Vinatieri, who twice during his career with the New England Patriots kicked late field goals to win Super Bowls, did not miss a field goal in the last 10 games of the season, and during the final four games of the regular season – with the Colts needing victories each week to make the post-season -- he converted nine of nine field goals.

His three field goals were the difference in a 30-28 victory at Tennessee in early December, and his last-play field goal against Tennessee in the season finale was his first-game winner since the 2008 season.

"He has really been solid down the stretch here," Colts quarterback Peyton Manning said late in the season. "He has made a lot of kicks.

"You don't take him for granted. I certainly don't."

Vinatieri, in his 15th season and fifth with Indianapolis in 2010, turned in perhaps the best season of his Colts career, missing just two field goals and finishing third in the NFL in scoring with 129 points.

"Last year I was still feeling it quite a bit throughout the season," Vinatieri said. "I tried to get back onto the field as much as I could last year and it took me a little while. But this whole year, this offseason, we spent a lot of time strengthening my back and doing some rehab and making sure that I was healthy."

Asked late in the season how Vinatieri could kick so well for such an extended period, Colts Head Coach Jim Caldwell replied, "Talent, work ethic and certainly an understanding on how to take care of his body.

"His longevity is based upon the fact that not only is he good, not only is he extremely accurate, but he is always a real professional in terms of how he goes about taking care of himself," Caldwell said. "He is very settled. He is not prone to do anything in extreme, and he functions in the clutch, consistently."

Vinatieri in the post-season converted all three field-goal attempts in a 17-16 loss to the New York Jets in an AFC Wild Card Playoff game, and in what became the final moments of the Colts' season, Vinatieri did what he has done as often as any kicker in NFL history:

He made a clutch kick late in a post-season game.

Trailing 14-13 inside the two-minute warning, the Colts reached the Jets 33-yard line with just under a minute remaining. The Colts were left with a 50-yard field goal to take the lead, and Vinatieri – as he had been for the previous 10 weeks – was perfect with the kick with 53 seconds remaining.

And while the Jets' subsequent game-winning field goal kept it from being a game-winner, it didn't keep his 2010 season from being one that featured a remarkable comeback – and a remarkably consistent, productive season.

"I didn't have any doubts that I could make it back," Vinatieri said. "I knew that the surgeries that I did have were definitely non-career threatening surgeries. It was just a matter of getting back and getting healthy.

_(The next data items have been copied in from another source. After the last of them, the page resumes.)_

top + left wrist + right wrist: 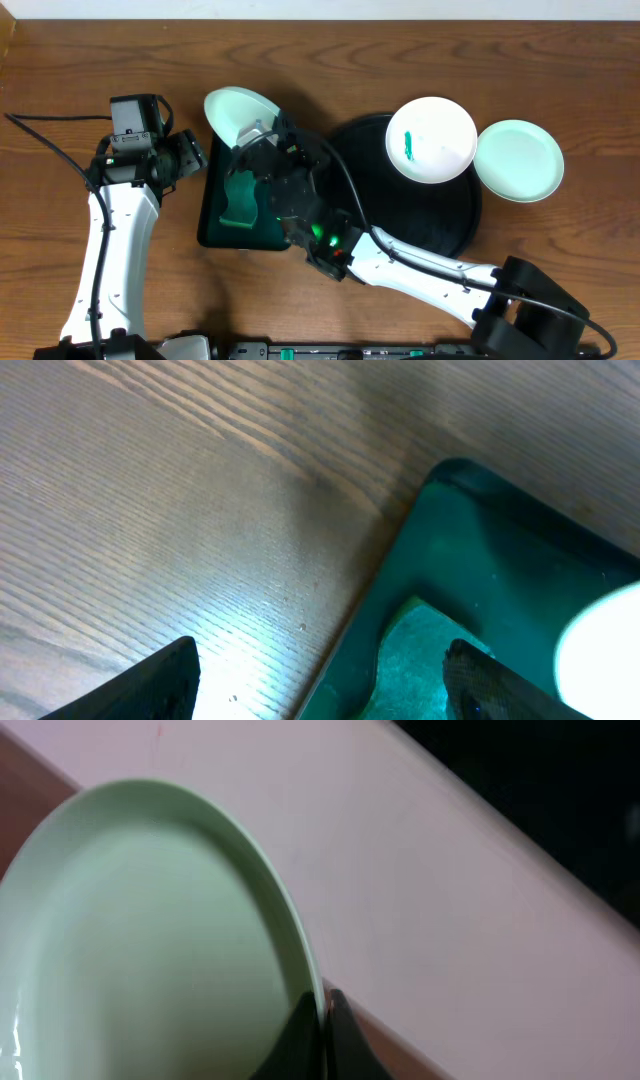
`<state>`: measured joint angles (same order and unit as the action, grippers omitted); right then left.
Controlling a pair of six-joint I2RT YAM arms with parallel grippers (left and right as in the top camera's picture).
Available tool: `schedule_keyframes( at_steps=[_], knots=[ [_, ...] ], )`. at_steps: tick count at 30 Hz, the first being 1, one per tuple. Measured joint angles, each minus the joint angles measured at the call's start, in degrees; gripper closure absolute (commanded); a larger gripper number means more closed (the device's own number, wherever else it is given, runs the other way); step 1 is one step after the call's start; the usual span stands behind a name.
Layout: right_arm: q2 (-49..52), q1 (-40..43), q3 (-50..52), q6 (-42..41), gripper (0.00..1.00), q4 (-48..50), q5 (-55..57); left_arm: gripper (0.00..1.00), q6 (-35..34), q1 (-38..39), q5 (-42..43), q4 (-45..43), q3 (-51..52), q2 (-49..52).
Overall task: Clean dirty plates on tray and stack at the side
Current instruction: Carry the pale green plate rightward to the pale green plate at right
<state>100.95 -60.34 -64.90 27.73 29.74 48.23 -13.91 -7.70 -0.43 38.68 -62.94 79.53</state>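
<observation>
Plates: 3 in view. Held plate (238, 112) is up off the table (80, 60), tilted on edge over the far edge of the green tray (212, 218), near its far-left corner. Right gripper (322, 1020) is pinched fully closed on its rim, and the thin lip is all it has. The face shown in the wrist view looks pale mint w/ no smear visible. Prob. tilted so that face can be brought to the green pad (240, 200) lying in the green tray, which I take for a sponge. Judgement only.

Smeared plate (432, 140) sits flat at the far edge of the black tray (400, 215), green streak left of its centre. It looks uncleaned and awaits its turn.

Clean plate (518, 160) lies on the table just off the black tray's right edge, close beside the smeared one; can't tell if the rims touch. Likely the start of the stack, set clear of the dirty zone.

Left gripper (318, 682) has fingers spread wide w/ nothing between them. It hangs over the table at the green tray's left edge, near the far-left corner. Poss. standing by to take the pad or steady the tray.

Risk: a rim-only pinch on a tilted plate could slip or swing if pressed hard.
</observation>
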Motion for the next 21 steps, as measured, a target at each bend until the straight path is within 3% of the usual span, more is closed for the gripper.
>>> schedule_keyframes(
  at_steps=[8,21],
  knots=[
    [0.00,2.71,-0.02,-23.23,0.99,-14.91,0.24,0.21,0.00,0.00,0.00,0.02,0.00,0.00],
    [-0.44,6.95,-0.02,-33.81,0.99,-17.20,0.59,0.22,0.00,0.00,0.02,0.04,0.00,0.00]
  ],
)
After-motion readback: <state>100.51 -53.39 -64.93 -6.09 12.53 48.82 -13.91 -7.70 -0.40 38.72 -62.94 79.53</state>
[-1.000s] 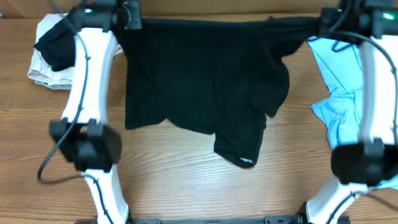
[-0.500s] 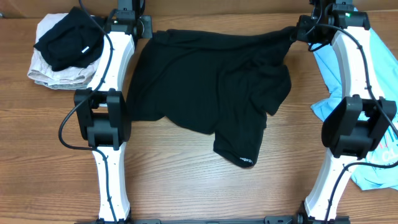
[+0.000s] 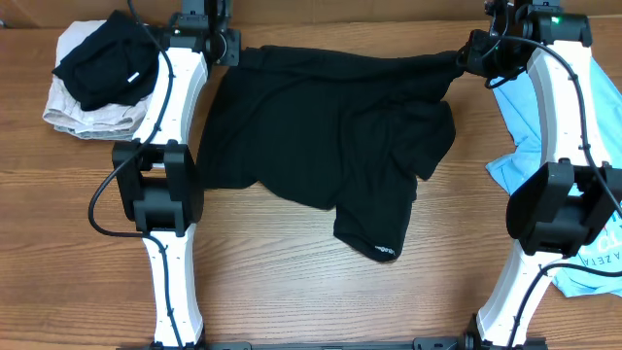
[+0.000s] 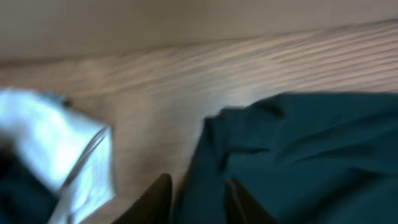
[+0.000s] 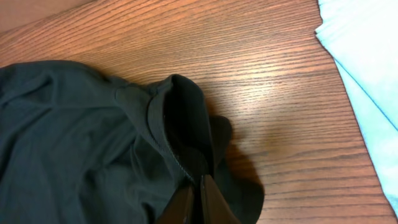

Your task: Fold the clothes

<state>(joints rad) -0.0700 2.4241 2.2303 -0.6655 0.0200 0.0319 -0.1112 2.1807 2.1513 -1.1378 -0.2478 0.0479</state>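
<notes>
Spreading step: right gripper (image 5: 200,186) clamps black shirt (image 3: 330,126) at desk (image 3: 292,301) far edge, left gripper (image 4: 196,183) closure unreadable (blur); next, flatten lower hem before folding.

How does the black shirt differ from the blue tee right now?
The black shirt lies spread mid-table, its far right corner pinched by the right gripper; the blue tee lies crumpled at the right edge, ungripped. The shirt bears a small white logo, the tee printed lettering. Neither is folded.
</notes>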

"That's the nature of this sport. After seasons are over, a lot of guys have shoulders and knees and stuff that have to be fixed and then you go into next year. I figured if we had the offseason to get ready and prepared and get healthy again it should be a successful season."

Pat McAfee, the Colts' punter in his second NFL season, finished among the top performers in the NFL in touchbacks with 16, and averaged 42 yards on 65 punts.

Blair White, a rookie wide receiver who signed with the Colts as a free agent, averaged eight yards on 10 punt returns, and Colts President Bill Polian said late in the season he showed signs of being able to fill that role in the future. Second-year cornerback Jerraud Powers returned eight punts for a 7.9-yard average.

Justin Tryon, a cornerback acquired in a trade in September, led the Colts with a 21.4-yard average on 14 kickoff returns.